J’en ai eu l’idée lors d’une balade, un mois avant de partir. Je n’étais pas dans mon assiette suite à une séparation hivernale. Je marchais avec un ami qui, justement, avait fait le chemin de Compostelle, lui aussi après une séparation, et était revenu tout pimpant et lumineux des pieds aux yeux. Son histoire m’est restée en tête. J’aime les marches au long cours, surtout lorsqu’elles rencontrent l’histoire et la spiritualité. En rentrant j’apprenais que j’allais avoir deux mois et demi de libres entre avril et juillet : c’était décidé, je mettrais les pieds dans le plat, sur le chemin de Compostelle. Immédiatement, tout dans ma vie s’est débloqué. Des projets colorés se sont concrétisés, le printemps s’est réveillé comme pour préparer le départ avec moi, et l’horizon s’est ouvert. Il s’appelait Compostelle.
Quelle aura été pour vous la plante emblématique de ce voyage ?
Sans hésitation : le grand plantain. Premièrement, car il se trouve dans les lieux tassés, le passage des pèlerins le fait donc pousser ! Deuxièmement, il est le meilleur remède aux inflammations en tout genre. Ce sont ses feuilles que les marcheurs glissent dans leurs chaussettes pour éviter les ampoules. Mais surtout, c’est un antihistaminique, c’est-à-dire qu’il stoppe les réactions allergiques, propriété pouvant se révéler cruciale pour le marcheur solitaire. Comme il est comestible, je le dégustais en me disant qu’ainsi il m’évitait d’être allergique à la météo future, ou au nombre de pèlerins qu’on m’annonçait grandissant, le genre de pensées qui provoquent une inflammation de la tête alors que tout va bien. Et, enfin, si vous regardez ses feuilles, vous verrez qu’elles cachent l’étoile de Compostelle, la coquille Saint-Jacques dans sa forme et ses nervures !
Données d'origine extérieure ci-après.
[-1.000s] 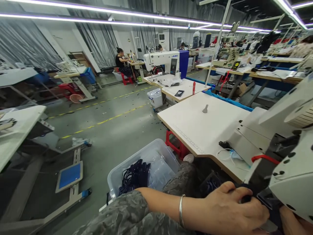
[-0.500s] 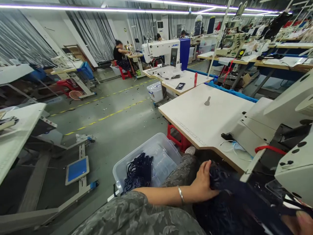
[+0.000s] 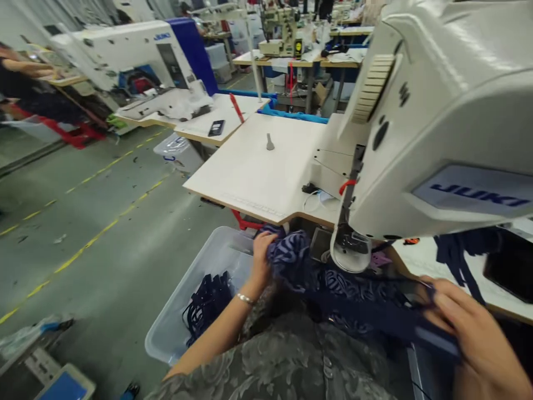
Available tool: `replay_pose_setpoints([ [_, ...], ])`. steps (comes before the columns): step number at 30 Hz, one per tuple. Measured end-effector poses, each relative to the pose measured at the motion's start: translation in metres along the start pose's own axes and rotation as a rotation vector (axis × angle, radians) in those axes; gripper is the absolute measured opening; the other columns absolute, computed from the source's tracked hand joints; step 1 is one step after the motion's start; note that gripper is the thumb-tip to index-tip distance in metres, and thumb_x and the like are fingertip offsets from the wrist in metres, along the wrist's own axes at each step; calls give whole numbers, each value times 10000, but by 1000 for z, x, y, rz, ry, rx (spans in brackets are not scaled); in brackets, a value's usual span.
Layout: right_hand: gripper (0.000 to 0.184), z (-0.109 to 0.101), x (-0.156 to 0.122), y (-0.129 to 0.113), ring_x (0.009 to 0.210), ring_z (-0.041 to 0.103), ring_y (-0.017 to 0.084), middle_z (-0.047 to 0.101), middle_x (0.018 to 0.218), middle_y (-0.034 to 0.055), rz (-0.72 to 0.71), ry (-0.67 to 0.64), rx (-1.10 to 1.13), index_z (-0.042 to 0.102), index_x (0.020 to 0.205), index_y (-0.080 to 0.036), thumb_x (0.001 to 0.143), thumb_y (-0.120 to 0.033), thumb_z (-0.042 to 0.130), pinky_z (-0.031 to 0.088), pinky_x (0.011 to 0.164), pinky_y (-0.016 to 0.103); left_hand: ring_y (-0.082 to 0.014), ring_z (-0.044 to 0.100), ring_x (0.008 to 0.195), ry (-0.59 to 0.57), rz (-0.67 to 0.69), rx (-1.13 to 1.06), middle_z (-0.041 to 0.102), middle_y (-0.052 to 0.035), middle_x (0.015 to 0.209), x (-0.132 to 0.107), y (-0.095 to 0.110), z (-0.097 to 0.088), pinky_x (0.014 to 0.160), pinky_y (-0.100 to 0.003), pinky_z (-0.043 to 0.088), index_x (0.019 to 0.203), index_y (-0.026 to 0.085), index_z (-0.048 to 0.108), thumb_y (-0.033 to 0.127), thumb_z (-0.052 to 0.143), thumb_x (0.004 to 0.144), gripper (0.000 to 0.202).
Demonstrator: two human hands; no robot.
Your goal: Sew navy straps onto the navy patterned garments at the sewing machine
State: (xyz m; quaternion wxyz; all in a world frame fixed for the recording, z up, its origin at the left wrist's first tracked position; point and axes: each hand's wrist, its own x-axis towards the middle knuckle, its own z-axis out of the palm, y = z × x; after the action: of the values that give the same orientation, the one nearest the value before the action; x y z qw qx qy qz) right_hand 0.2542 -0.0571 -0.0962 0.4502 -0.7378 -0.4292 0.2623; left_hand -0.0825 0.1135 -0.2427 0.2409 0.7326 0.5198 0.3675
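Observation:
A long piece of navy patterned fabric point(image 3: 291, 253) stretches across my lap, with a plain dark band point(image 3: 375, 314) along it. My left hand point(image 3: 263, 258) is closed on its bunched left end, just past the rim of the clear plastic bin. At the right, my right hand point(image 3: 466, 322) grips the other end of the fabric, thumb on top. Above the fabric's middle stands the white sewing machine head point(image 3: 441, 122), its needle area point(image 3: 352, 244) close to the cloth. The fabric's lower folds are dark and partly blurred.
The clear bin point(image 3: 160, 322) holds navy straps point(image 3: 208, 303). On the white table point(image 3: 245, 178) lies a grey flat piece point(image 3: 270, 143). Navy strips point(image 3: 468, 253) and a black rectangular object point(image 3: 512, 269) lie at right. Another machine point(image 3: 125, 61) stands behind; a seated person point(image 3: 25, 78) is at far left.
My view has swung right, bringing the machine head in large. My right hand now shows almost fully, and the fabric is drawn out between both hands.

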Motion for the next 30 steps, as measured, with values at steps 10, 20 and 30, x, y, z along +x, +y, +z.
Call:
replay_pose_setpoints([
  [10, 459, 126, 28, 139, 986, 625, 330, 664, 1019, 145, -171, -250, -294, 658, 957, -200, 817, -612, 511, 476, 878, 488, -303, 564, 1128, -278, -116, 589, 546, -158, 1259, -60, -15, 24, 878, -432, 505, 1391, 220, 467, 80, 527, 806, 604],
  [20, 443, 134, 0, 170, 972, 595, 322, 647, 1017, 155, -392, -280, -453, 640, 993, -176, 890, -576, 480, 435, 881, 502, -274, 297, 1403, -459, 19, 772, 320, -62, 1530, -37, -5, 37, 1142, -481, 247, 1397, 271, 447, 126, 552, 833, 592],
  [30, 322, 72, 6, 134, 911, 649, 185, 681, 963, 60, -330, -353, -318, 648, 864, -213, 973, -413, 419, 502, 803, 263, -303, 197, 1441, -479, -145, 682, 294, -150, 1532, -27, 10, 64, 1074, -709, 146, 1302, 152, 522, -7, 323, 886, 488],
])
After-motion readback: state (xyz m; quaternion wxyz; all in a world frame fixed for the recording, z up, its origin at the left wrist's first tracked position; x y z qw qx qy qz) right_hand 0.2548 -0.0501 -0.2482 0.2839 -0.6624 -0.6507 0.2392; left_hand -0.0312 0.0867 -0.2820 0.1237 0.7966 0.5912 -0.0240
En quoi votre démarche vous a-t-elle permis d’avoir une perception différente du chemin ?
Cueillir rend curieux et facilite les rencontres avec les autres pèlerins. Les échanges de nourriture le soir venu se trouvent d’autant plus colorés. Mais à l’histoire des lieux et des humains rencontrés se rajoutait celle des plantes, que ce soit leurs actions thérapeutiques ou leurs légendes. Les porter à la bouche me donnait l’impression de ne faire qu’un avec le chemin, et ne pas avoir de réserves me rendait vulnérable donc très sensible, et léger ! Les milieux naturels qu’elles représentent ont aussi grandement influencé mes pensées, les paysages intimes que j’avais à traverser sur mon chemin personnel. Ainsi, les tourbières de l’Aubrac, où la matière organique ne se décompose pas, ont évoqué pour moi les morts bloqués en nous. C’est en les traversant que j’ai pris conscience que je faisais ce pèlerinage pour accompagner le deuil de ma mère.
Quel livre sur la botanique recommandez-vous à un novice ?
Commencer la botanique par les plantes sauvages comestibles est une bonne idée puisqu’elles offrent à notre mémoire des points d’accroche. Je conseillerais alors l’ouvrage Récolter les jeunes pousses des plantes sauvages comestibles de Moutsie et Gérard Ducerf aux éditions de Terran. Ensuite, les différents livres illustrés par Marjorie Blamey, pour la justesse de ses dessins, et les livres de Gérard Ducerf, riches en photographies et en informations. Je recommanderai surtout d’avoir plusieurs livres, pour éviter de se fier à une source unique qui pourrait contenir des erreurs.